- Task statement: Nothing outside the range below should be printed. Output exactly the lines from the line with "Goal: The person" to the line with "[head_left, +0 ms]", both included.
+++++
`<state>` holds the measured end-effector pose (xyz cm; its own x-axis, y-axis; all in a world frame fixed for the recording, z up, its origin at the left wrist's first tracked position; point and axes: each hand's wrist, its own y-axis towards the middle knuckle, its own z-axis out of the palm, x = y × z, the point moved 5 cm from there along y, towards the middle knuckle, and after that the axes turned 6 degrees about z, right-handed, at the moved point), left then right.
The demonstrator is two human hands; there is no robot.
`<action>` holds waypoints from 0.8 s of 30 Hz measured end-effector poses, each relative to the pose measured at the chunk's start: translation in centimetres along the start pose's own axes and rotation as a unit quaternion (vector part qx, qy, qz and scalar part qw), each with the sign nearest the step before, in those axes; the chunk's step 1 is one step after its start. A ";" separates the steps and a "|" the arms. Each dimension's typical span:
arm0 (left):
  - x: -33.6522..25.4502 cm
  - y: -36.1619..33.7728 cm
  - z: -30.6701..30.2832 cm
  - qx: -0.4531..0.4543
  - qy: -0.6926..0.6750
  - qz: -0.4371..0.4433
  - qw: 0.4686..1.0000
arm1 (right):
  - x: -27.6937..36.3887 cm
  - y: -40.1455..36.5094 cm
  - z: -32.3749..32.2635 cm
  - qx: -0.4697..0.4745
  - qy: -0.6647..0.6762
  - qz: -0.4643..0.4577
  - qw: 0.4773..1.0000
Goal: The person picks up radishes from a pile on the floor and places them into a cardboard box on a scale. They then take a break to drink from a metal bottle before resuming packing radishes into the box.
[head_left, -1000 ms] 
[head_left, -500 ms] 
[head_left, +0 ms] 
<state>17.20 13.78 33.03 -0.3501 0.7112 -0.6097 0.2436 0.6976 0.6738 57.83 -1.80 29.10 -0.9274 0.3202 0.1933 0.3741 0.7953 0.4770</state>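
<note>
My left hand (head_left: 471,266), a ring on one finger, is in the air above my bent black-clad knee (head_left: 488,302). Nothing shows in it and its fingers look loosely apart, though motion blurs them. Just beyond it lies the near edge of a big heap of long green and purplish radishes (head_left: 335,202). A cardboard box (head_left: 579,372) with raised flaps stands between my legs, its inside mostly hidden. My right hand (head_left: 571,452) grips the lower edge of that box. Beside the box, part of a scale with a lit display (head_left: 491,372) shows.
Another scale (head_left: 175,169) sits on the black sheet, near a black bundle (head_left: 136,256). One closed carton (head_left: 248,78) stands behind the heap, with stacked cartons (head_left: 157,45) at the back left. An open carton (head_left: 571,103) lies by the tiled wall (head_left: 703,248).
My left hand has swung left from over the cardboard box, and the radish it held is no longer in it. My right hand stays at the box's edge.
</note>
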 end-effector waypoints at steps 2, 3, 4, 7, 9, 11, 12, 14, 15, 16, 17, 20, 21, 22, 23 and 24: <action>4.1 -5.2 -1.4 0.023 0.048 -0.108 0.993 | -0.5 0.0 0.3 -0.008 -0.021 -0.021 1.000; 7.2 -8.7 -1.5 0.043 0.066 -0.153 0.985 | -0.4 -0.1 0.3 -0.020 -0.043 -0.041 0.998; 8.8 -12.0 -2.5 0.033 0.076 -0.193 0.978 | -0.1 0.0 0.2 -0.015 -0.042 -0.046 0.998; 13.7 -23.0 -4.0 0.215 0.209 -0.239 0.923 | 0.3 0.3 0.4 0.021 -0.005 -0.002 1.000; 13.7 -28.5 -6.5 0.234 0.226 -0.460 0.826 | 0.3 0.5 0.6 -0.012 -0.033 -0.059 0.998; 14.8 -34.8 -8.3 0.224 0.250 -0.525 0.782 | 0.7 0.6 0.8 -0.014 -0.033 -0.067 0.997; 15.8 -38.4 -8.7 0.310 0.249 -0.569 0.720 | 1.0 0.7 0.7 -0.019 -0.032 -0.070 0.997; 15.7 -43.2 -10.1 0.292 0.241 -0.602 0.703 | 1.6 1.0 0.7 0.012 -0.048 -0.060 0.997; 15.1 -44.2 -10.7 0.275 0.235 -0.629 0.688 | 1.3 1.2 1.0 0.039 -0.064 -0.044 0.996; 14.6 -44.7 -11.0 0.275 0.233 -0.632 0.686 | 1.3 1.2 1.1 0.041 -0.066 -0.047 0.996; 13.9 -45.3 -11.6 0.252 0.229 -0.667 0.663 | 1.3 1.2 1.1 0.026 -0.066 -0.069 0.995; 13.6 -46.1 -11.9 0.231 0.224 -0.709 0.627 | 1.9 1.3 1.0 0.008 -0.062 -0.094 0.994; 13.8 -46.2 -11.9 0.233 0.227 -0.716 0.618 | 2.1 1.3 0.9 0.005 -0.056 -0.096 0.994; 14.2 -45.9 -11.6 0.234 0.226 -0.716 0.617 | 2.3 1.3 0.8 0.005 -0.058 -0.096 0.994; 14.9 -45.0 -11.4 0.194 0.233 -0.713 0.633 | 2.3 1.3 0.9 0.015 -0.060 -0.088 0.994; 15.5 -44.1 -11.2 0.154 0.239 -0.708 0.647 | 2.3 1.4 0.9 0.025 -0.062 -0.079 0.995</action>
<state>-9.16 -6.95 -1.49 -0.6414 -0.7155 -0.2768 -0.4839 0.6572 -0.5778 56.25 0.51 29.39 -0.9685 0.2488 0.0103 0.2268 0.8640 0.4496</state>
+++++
- Exercise solution:
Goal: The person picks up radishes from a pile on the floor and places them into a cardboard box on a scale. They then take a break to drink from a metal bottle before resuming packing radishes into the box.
[head_left, -1000 ms] 
[head_left, -500 ms] 
[head_left, +0 ms] 

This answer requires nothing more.